DIRECTIONS –
Transcribe the listing in full. Keep every line exactly as it stands.

MATERIAL PROVIDED –

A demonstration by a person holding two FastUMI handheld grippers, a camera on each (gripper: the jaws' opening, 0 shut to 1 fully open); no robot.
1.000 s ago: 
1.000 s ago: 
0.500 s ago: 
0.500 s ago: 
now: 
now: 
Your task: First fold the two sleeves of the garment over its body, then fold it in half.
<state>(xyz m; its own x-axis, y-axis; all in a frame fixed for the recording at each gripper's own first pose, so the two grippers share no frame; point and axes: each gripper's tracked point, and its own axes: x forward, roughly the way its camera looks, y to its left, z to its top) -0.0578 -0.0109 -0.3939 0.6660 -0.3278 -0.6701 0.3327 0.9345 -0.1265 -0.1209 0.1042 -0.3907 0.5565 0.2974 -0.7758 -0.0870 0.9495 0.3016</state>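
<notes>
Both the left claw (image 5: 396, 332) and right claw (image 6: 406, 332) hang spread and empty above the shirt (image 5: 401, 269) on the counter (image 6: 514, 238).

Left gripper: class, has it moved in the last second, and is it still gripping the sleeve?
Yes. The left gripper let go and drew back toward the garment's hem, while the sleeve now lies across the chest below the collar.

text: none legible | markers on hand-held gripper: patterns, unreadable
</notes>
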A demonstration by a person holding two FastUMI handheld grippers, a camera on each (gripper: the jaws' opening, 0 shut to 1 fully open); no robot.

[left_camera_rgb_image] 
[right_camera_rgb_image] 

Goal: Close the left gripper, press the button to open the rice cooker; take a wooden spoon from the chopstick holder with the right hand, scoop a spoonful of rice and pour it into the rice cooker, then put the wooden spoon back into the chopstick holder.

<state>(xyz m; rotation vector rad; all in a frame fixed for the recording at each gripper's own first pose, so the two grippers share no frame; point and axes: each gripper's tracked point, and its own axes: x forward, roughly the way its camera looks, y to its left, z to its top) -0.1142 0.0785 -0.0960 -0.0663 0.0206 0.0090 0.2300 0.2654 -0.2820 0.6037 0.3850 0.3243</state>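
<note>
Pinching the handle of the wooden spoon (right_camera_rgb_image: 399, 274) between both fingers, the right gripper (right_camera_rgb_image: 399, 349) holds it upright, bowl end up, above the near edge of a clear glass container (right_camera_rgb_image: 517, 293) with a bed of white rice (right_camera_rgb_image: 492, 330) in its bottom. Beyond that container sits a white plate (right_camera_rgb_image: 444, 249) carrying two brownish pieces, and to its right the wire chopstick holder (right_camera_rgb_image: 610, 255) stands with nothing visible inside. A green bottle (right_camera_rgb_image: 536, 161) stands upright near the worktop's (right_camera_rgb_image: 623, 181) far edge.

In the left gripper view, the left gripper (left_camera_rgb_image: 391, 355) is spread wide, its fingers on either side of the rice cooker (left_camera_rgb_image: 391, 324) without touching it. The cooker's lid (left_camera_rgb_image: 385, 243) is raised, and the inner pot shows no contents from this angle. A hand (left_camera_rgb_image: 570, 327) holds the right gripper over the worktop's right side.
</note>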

RESULT FOR THIS TASK –
A demonstration by a person holding two FastUMI handheld grippers, a camera on each (gripper: the jaws' opening, 0 shut to 1 fully open); no robot.
1.000 s ago: 
1.000 s ago: 
0.500 s ago: 
0.500 s ago: 
now: 
now: 
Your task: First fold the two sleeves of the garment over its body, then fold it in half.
<state>(xyz m; its own x-axis, y-axis; all in a frame fixed for the recording at each gripper's own first pose, so the two grippers share no frame; point and axes: each gripper's tracked point, and its own axes: x forward, roughly the way its camera looks, y to its left, z to its top) -0.0578 -0.0109 -0.3939 0.6660 -0.3278 -0.6701 0.3327 0.9345 -0.1265 -0.1209 0.1042 -0.3907 0.5565 0.2974 -0.7758 -0.0870 0.9495 0.3016</state>
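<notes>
Both the left claw (image 5: 396, 332) and right claw (image 6: 406, 332) hang spread and empty above the shirt (image 5: 401, 269) on the counter (image 6: 514, 238).

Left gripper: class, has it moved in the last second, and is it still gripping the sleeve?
Yes. The left gripper let go and drew back toward the garment's hem, while the sleeve now lies across the chest below the collar.

text: none legible | markers on hand-held gripper: patterns, unreadable
</notes>
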A demonstration by a person holding two FastUMI handheld grippers, a camera on each (gripper: the jaws' opening, 0 shut to 1 fully open); no robot.

[left_camera_rgb_image] 
[right_camera_rgb_image] 

Goal: Close the left gripper, press the button to open the rice cooker; take a wooden spoon from the chopstick holder with the right hand, scoop a spoonful of rice and pour it into the rice cooker, then put the wooden spoon back into the chopstick holder.

<state>(xyz m; rotation vector rad; all in a frame fixed for the recording at each gripper's own first pose, so the two grippers share no frame; point and axes: each gripper's tracked point, and its own axes: x forward, roughly the way its camera looks, y to its left, z to its top) -0.1142 0.0785 -0.0960 -0.0663 0.0206 0.0090 0.2300 0.2654 -0.2820 0.6037 0.3850 0.3243</state>
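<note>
Pinching the handle of the wooden spoon (right_camera_rgb_image: 399, 274) between both fingers, the right gripper (right_camera_rgb_image: 399, 349) holds it upright, bowl end up, above the near edge of a clear glass container (right_camera_rgb_image: 517, 293) with a bed of white rice (right_camera_rgb_image: 492, 330) in its bottom. Beyond that container sits a white plate (right_camera_rgb_image: 444, 249) carrying two brownish pieces, and to its right the wire chopstick holder (right_camera_rgb_image: 610, 255) stands with nothing visible inside. A green bottle (right_camera_rgb_image: 536, 161) stands upright near the worktop's (right_camera_rgb_image: 623, 181) far edge.

In the left gripper view, the left gripper (left_camera_rgb_image: 391, 355) is spread wide, its fingers on either side of the rice cooker (left_camera_rgb_image: 391, 324) without touching it. The cooker's lid (left_camera_rgb_image: 385, 243) is raised, and the inner pot shows no contents from this angle. A hand (left_camera_rgb_image: 570, 327) holds the right gripper over the worktop's right side.
</note>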

The exercise requires no further output.